### Your assignment:
Once the pictures are set aside, retype the remaining entries exactly.

[Excerpts from a dataset]
"""
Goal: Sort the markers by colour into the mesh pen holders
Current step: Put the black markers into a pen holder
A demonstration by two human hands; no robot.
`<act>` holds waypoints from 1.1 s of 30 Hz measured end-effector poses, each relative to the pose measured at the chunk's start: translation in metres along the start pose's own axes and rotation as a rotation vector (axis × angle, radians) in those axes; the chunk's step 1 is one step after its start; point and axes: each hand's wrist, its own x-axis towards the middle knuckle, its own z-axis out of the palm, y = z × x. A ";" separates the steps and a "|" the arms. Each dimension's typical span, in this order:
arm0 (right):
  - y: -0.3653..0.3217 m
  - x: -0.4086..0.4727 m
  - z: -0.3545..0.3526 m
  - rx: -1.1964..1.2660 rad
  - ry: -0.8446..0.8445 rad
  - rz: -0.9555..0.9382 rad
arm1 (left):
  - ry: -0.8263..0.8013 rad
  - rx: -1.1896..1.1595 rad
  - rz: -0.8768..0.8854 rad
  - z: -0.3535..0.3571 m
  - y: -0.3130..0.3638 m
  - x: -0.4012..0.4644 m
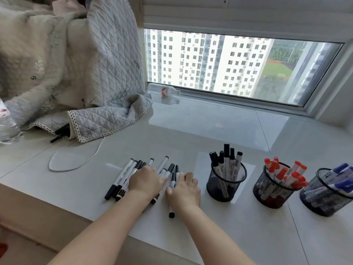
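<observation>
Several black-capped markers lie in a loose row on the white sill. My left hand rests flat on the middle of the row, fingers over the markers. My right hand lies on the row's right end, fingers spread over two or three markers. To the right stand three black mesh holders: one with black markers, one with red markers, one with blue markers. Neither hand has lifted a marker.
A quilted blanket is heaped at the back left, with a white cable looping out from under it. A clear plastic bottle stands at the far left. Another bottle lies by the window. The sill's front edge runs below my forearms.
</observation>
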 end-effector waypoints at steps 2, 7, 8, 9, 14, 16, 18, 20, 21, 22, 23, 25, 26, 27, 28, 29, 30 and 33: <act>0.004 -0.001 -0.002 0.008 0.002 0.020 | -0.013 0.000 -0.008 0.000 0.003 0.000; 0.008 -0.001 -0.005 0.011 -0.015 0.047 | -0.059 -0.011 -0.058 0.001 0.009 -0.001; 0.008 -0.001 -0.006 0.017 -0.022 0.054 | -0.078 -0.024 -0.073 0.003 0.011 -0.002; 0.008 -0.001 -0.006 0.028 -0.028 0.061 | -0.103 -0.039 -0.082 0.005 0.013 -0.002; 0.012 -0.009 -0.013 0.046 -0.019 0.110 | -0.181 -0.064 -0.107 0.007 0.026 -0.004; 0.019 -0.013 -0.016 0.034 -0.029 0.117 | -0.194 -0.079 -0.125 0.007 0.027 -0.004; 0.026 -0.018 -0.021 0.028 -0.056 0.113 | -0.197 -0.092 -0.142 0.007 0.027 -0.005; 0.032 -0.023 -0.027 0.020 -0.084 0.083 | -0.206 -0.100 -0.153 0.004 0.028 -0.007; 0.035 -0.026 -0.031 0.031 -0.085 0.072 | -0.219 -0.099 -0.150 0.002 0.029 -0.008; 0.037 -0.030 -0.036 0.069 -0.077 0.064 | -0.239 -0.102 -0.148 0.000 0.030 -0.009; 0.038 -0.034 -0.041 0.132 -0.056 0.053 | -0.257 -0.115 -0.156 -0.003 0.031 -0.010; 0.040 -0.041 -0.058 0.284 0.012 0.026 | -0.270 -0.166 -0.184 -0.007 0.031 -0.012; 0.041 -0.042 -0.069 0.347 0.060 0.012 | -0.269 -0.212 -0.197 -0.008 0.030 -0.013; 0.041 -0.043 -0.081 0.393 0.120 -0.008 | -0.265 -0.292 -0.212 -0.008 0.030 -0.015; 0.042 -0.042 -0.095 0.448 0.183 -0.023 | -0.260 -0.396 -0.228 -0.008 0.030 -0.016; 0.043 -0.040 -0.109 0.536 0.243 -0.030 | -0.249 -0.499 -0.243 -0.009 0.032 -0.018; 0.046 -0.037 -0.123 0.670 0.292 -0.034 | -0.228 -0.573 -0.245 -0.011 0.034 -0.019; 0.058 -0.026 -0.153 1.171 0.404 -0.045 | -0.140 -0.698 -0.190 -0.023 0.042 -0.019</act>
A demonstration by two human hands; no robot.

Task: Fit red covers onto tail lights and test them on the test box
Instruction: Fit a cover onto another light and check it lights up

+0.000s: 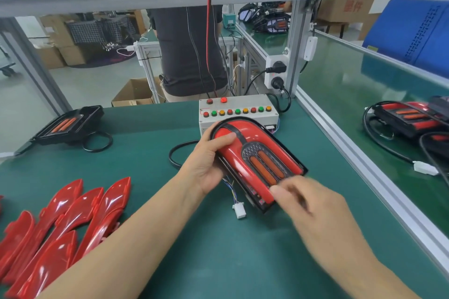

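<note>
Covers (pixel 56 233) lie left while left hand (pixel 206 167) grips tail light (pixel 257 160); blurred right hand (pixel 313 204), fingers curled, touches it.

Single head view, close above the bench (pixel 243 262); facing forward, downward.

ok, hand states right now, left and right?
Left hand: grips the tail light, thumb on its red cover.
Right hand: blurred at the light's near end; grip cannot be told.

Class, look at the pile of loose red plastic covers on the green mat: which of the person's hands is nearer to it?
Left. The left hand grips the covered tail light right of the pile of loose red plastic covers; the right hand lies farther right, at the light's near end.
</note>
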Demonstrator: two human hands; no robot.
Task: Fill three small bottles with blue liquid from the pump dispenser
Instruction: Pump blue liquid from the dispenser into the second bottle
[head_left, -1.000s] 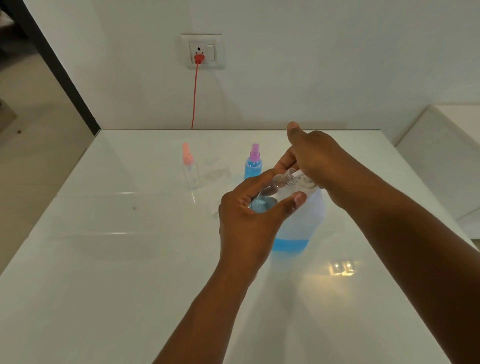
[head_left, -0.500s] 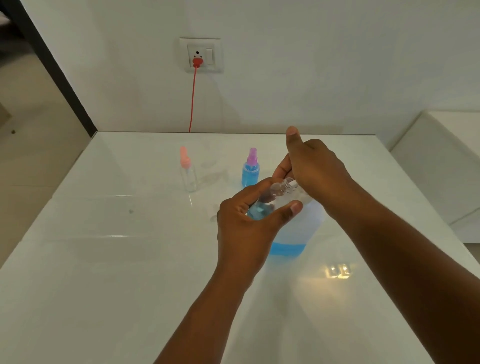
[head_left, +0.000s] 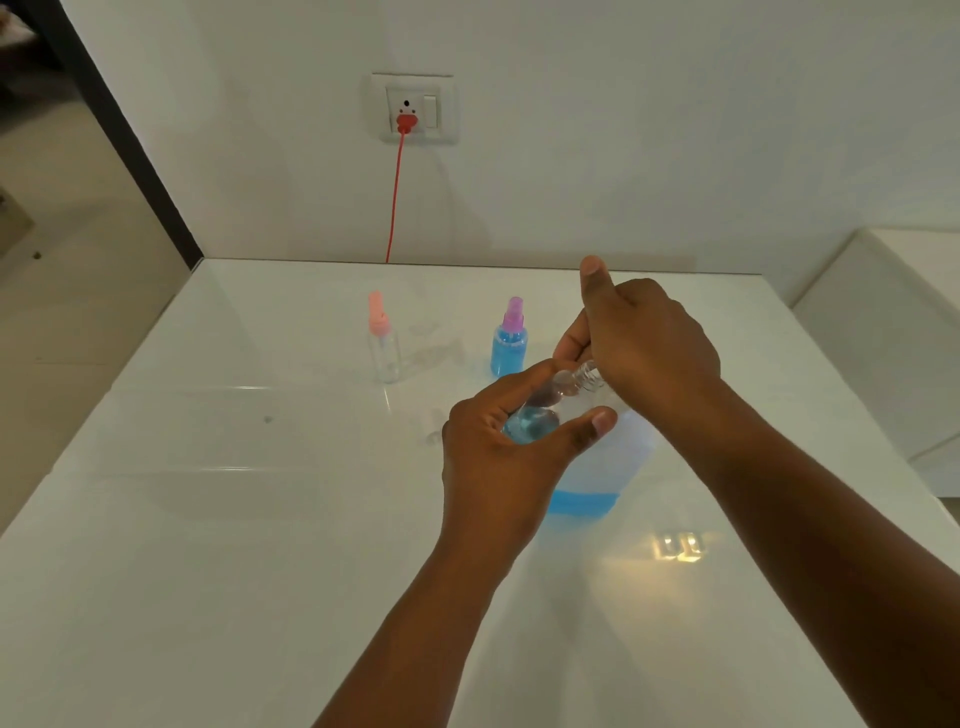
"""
### Solution below:
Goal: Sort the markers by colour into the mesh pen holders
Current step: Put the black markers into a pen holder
A demonstration by two human hands; no robot.
`<act>` holds waypoints from 1.1 s of 30 Hz measured end-effector poses, each relative to the pose measured at the chunk's start: translation in metres along the start pose's own axes and rotation as a rotation vector (axis × angle, radians) in those axes; the chunk's step 1 is one step after its start; point and axes: each hand's wrist, its own x-axis towards the middle knuckle, its own z-axis out of the palm, y = z × x. A ";" separates the steps and a "|" the arms. Each dimension's typical span, in this order:
arm0 (right):
  - y: -0.3653..0.3217 m
  - x: -0.4086..0.4727 m
  - z: -0.3545..0.3526 m
  - rx: -1.1964..1.2660 rad
  - ry: -0.8446..0.8445 rad
  - rz: -0.9555..0.9382 rad
arm1 (left):
  - ry: -0.8263..0.8013 rad
  - rx: -1.1896..1.1595 rad
  - rz: -0.8768..0.8854 rad
  - z: -0.3535..0.3571 m
  - y: -0.3130..0.3638 m
  - x: -0.4012..0.4644 m
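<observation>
Several black-capped markers lie in a loose row on the white sill. My left hand rests flat on the middle of the row, fingers over the markers. My right hand lies on the row's right end, fingers spread over two or three markers. To the right stand three black mesh holders: one with black markers, one with red markers, one with blue markers. Neither hand has lifted a marker.
A quilted blanket is heaped at the back left, with a white cable looping out from under it. A clear plastic bottle stands at the far left. Another bottle lies by the window. The sill's front edge runs below my forearms.
</observation>
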 end-effector waypoints at steps 2, 7, 8, 9, 14, 16, 18, 20, 21, 22, 23, 25, 26, 27, 28, 29, 30 and 33: <act>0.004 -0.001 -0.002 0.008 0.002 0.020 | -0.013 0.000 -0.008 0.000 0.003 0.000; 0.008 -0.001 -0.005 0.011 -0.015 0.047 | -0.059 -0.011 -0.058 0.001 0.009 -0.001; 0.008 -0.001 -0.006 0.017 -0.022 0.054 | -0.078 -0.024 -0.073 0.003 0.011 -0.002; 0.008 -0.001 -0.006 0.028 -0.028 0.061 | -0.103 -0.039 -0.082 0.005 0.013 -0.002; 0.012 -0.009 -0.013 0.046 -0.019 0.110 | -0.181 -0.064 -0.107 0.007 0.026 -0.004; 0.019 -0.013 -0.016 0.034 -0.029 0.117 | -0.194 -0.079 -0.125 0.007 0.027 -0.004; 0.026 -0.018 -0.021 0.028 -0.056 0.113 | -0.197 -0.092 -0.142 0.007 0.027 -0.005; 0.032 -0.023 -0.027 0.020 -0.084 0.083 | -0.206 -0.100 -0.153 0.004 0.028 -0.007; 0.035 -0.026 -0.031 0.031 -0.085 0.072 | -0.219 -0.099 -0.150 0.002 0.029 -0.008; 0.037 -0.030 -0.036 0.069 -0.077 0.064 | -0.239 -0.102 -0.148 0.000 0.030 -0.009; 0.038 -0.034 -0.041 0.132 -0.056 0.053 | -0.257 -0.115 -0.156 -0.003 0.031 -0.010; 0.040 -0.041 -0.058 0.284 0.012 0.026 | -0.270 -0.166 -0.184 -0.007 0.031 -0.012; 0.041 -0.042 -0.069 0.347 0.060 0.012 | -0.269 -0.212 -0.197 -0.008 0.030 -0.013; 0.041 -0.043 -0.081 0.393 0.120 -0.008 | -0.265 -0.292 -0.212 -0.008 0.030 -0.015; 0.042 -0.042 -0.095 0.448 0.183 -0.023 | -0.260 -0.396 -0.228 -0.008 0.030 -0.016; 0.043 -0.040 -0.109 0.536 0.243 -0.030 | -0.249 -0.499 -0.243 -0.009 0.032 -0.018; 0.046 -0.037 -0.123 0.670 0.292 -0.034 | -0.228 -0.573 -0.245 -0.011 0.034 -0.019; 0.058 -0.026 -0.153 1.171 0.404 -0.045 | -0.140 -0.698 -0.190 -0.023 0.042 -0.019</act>
A demonstration by two human hands; no robot.

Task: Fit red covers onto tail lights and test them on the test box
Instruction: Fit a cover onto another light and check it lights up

+0.000s: 

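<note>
Covers (pixel 56 233) lie left while left hand (pixel 206 167) grips tail light (pixel 257 160); blurred right hand (pixel 313 204), fingers curled, touches it.

Single head view, close above the bench (pixel 243 262); facing forward, downward.

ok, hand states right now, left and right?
Left hand: grips the tail light, thumb on its red cover.
Right hand: blurred at the light's near end; grip cannot be told.

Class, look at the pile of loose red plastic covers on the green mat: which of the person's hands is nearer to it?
Left. The left hand grips the covered tail light right of the pile of loose red plastic covers; the right hand lies farther right, at the light's near end.
</note>
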Demonstrator: two human hands; no robot.
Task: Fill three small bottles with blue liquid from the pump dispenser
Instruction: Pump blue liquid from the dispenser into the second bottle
[head_left, -1.000s] 
[head_left, -0.500s] 
[head_left, +0.000s] 

This finishes the output.